> _Supplied information_
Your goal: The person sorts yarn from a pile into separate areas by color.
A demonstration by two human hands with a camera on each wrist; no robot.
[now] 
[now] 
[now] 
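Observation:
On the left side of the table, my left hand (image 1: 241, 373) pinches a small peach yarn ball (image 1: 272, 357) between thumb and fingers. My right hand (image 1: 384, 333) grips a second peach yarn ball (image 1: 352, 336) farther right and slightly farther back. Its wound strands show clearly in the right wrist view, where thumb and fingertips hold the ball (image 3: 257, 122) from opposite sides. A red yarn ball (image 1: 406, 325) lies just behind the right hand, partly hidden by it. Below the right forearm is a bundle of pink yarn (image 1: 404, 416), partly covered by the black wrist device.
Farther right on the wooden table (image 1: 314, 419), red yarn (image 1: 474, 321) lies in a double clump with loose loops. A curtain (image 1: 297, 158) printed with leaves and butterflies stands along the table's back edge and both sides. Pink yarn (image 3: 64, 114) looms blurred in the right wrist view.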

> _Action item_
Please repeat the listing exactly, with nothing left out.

> _Task result_
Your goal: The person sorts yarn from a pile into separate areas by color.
A demonstration by two human hands with a camera on each wrist; no robot.
[now] 
[now] 
[now] 
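Observation:
On the left side of the table, my left hand (image 1: 241, 373) pinches a small peach yarn ball (image 1: 272, 357) between thumb and fingers. My right hand (image 1: 384, 333) grips a second peach yarn ball (image 1: 352, 336) farther right and slightly farther back. Its wound strands show clearly in the right wrist view, where thumb and fingertips hold the ball (image 3: 257, 122) from opposite sides. A red yarn ball (image 1: 406, 325) lies just behind the right hand, partly hidden by it. Below the right forearm is a bundle of pink yarn (image 1: 404, 416), partly covered by the black wrist device.
Farther right on the wooden table (image 1: 314, 419), red yarn (image 1: 474, 321) lies in a double clump with loose loops. A curtain (image 1: 297, 158) printed with leaves and butterflies stands along the table's back edge and both sides. Pink yarn (image 3: 64, 114) looms blurred in the right wrist view.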

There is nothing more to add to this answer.